Set down the data below in full and exactly, minus the pictures.
==*==
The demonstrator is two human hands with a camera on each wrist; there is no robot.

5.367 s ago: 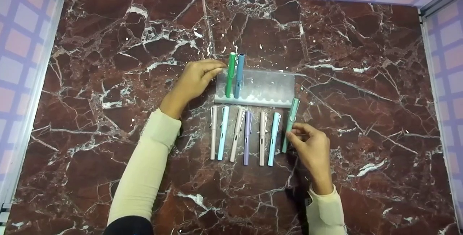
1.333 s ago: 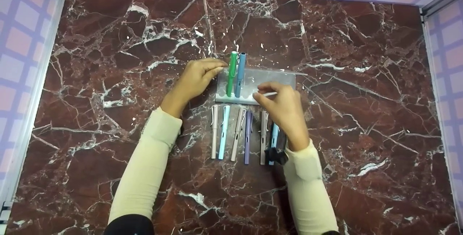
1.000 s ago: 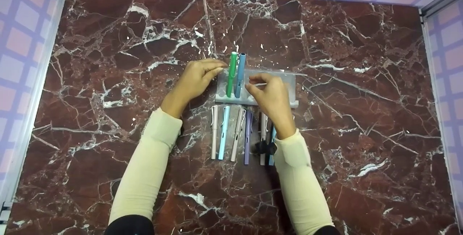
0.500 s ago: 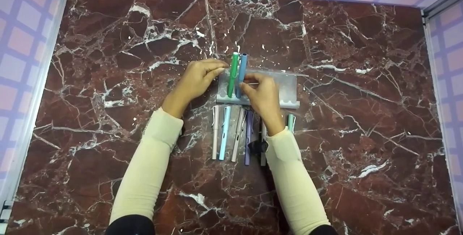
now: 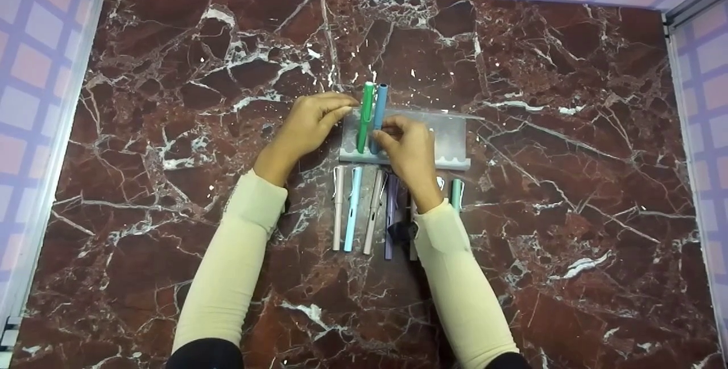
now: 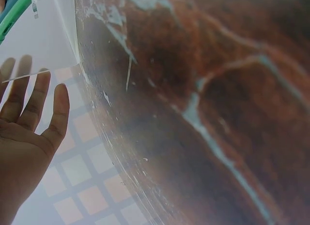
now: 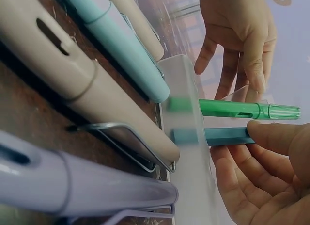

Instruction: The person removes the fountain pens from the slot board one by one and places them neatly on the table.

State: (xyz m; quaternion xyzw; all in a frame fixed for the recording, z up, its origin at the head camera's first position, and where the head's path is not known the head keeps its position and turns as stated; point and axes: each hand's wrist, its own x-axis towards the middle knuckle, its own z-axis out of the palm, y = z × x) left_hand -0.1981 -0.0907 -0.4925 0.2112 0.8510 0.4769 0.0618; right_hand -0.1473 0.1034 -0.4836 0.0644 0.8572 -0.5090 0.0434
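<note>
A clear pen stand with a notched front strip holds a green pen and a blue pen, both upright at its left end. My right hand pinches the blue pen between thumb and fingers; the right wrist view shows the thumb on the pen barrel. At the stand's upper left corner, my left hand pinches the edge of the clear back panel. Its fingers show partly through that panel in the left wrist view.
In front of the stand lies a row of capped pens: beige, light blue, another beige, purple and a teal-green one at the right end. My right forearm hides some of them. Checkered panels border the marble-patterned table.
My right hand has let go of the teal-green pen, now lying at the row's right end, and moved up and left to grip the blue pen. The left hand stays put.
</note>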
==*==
EXERCISE RESULT —
The demonstrator is two human hands with a camera on each wrist; there is no robot.

5.367 s ago: 
1.333 s ago: 
1.000 s ago: 
0.500 s ago: 
now: 
now: 
now: 

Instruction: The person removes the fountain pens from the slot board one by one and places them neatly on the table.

State: (xyz m; quaternion xyzw; all in a frame fixed for the recording, z up, its origin at the head camera's first position, and where the head's path is not known the head keeps its position and turns as stated; point and axes: each hand's wrist, its own x-axis towards the middle knuckle, its own z-axis out of the palm, y = z × x) left_hand -0.1981 -0.0907 -0.4925 0.2112 0.8510 0.4769 0.0618; right_hand -0.1473 0.1034 -0.4836 0.0644 0.8572 -0.5090 0.0434
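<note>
A clear pen stand with a notched front strip holds a green pen and a blue pen, both upright at its left end. My right hand pinches the blue pen between thumb and fingers; the right wrist view shows the thumb on the pen barrel. At the stand's upper left corner, my left hand pinches the edge of the clear back panel. Its fingers show partly through that panel in the left wrist view.
In front of the stand lies a row of capped pens: beige, light blue, another beige, purple and a teal-green one at the right end. My right forearm hides some of them. Checkered panels border the marble-patterned table.
My right hand has let go of the teal-green pen, now lying at the row's right end, and moved up and left to grip the blue pen. The left hand stays put.
</note>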

The response is finished, and the exercise is complete.